Deste modo, noções de apofaticidade que negam o domínio intermediário com o objetivo de
ocultar uma mediação cristalizada são inimigas naturais tanto do mistério divino como de sua
expressão inteligível.
O “apofaticismo da pessoa” parece ser um bom ganho conceitual dos teólogos ortodoxos, e
acredito que teria bons resultados se fosse utilizado em um contexto pressuposicional distinto
da orto-doxia. Mas é curioso como outros intelectuais ortodoxos, mais precisamente os de
tendência eurasiana, ainda o substituam pela opção ocidental do “apofaticismo da essência”,
nesse caso em combinação com uma leitura estruturalista do nosso velho conhecido
“tradicionalismo”, onde uma “gramática comum” de todas as tradições repousaria ao redor do
centro oculto de um inefável impessoal. Mas esta “curiosidade” em verdade revela uma
dificuldade fundamental de lidar com uma categoria de mediação que não pode ser reduzida
nem a uma estrutura gramatical (nesse caso construída em oposição a outra, a diabólica e
perversa “modernidade”) que simplesmente emerge de um indizível ou de um circuito relacional
limitado de três pessoas divinas.
A dissolução hesicasta do Imaginal, como domínio das afirmações não-redutivas, repele o nome
porque precisamente deseja cristalizar somente um nome, o qual se encontra na famosa oração
do coração. Essa desonestidade espiritual obviamente tem suas consequências, degradando a
profundidade do silêncio contemplativo em uma ignorância orgulhosa e militante. Apesar de
nossas diferenças com Ibn Arabi, é notável como sua cardiognose é conceitualmente superior
ao rito fúnebre hesicasta, pois o coração é estimulado a se flexibilizar ao invés de se congelar
em uma fórmula pseudo-piedosa, que desvia tal órgão da sua própria natureza essencial
enquanto “taqlib”, de orientar-se, de volver-se, aumentar e se retrair de acordo com a
inesgotabilidade de formas divinas que a ele se apresentam. O silêncio contemplativo dessa
cardiognose superior não é fruto de um processo subtrativo da Imaginação, mas fruto da própria
capacidade do coração de habitar cada realidade manifesta e repousar em um estado de Hayrah,
de maravilhamento perante a abundância das formas divinas.

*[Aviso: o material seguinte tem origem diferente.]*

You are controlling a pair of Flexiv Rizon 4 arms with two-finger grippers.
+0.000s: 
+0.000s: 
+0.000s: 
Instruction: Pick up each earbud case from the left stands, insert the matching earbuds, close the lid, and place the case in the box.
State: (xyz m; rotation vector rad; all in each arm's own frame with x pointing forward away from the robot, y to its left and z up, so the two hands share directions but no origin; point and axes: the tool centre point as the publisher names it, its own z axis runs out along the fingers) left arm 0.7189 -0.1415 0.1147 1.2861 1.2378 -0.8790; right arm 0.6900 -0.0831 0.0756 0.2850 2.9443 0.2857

Cada possibilidade imaginal, cada revelação divina, deve ser compreendida como uma estrutura
particular com suas próprias questões internas e externas, definindo o modo como sua
experiência religiosa vivencial é construída e as regras que definem o campo no qual essa
experiência é compreendida. Sim, isto requer que aceitemos que uma relativa arbitrariedade na
constituição de cada possibilidade imaginal, uma arbitrariedade que diz respeito a mobilidade e
mutabilidade do próprio domínio ígneo do Imaginal, não tão sólido como a terra e não tão
imaterial como Luz. Essa arbitrariedade não é absoluta, mas é relativa a um critério pragmático
externo a cada possibilidade, uma pragmática que diz respeito a comunicabilidade entre o
mistério divino e a experiência humana. O grande erro dos metafísicos foi ter confundido as
questões internas de cada mapa do mundo divino com as suas questões ou critérios externos,
solidificando uma série de definições pragmáticas em uma dogmática, eliminando assim o
caráter de mediação do concebível e transformando o veículo em destino.